Reflection, by Yaqi Fu

In today’s seminar, I find the trial of combining the course literature and self-selected literature is quite interesting and rewarding, from which I saw different poems in the depicting of nature. In most of the time, poems are inclusive of nature, and beyond nature, presenting the highest reason of human. Human’s reason, in science shows human’s power in, to, against nature; while in poem, power becomes shaded in human itself, but mostly lies in nature. The power of nature let fantasy, let poem, and let philosophy sprout.

The power of nature is like the goodness of human, while human’s power is the guilt to nature. Nature’s power gives vitality and makes everything in order and rarely disturbed: born in spring, grown in summer, harvested in autumn and buried in winter. But human’s power in most of the case causes disasters, wars and robberies. Atrocity and enormity! The feat or the power of a general, if one has, is due to thousands of dead bones but with thousands of applause.

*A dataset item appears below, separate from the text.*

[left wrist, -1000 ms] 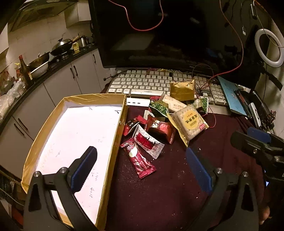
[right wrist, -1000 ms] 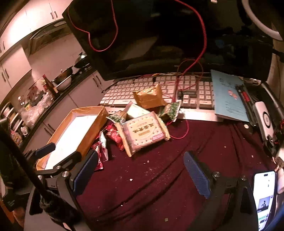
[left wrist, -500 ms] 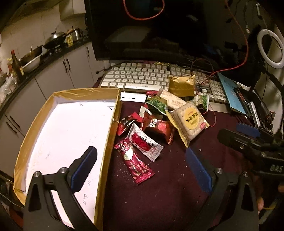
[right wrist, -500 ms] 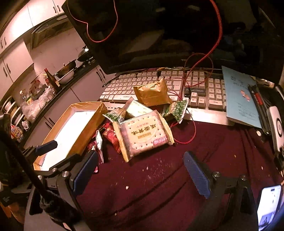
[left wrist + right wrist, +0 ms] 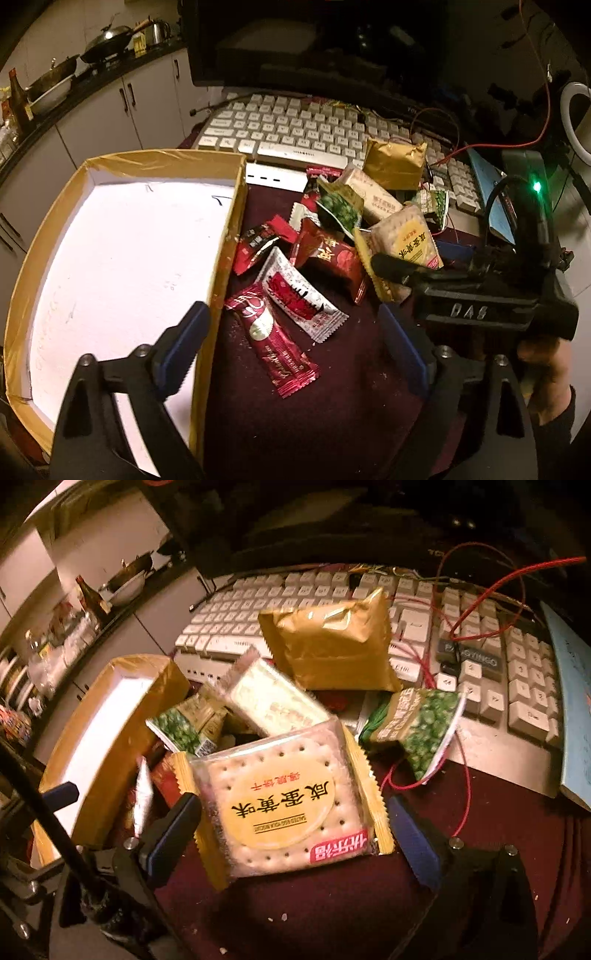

In return, the goodness of human, if one wants could be discovered in nature. In Chinese education, what I say is the traditional one, pupils were taught as “Human’s nature is good.”(人之初,性本善)at the beginning when they started to learn words. And almost all Chinese philosophy pointed to the way that human should learn from nature, instead of controlling nature. I am still thinking such education is good, of the goodness.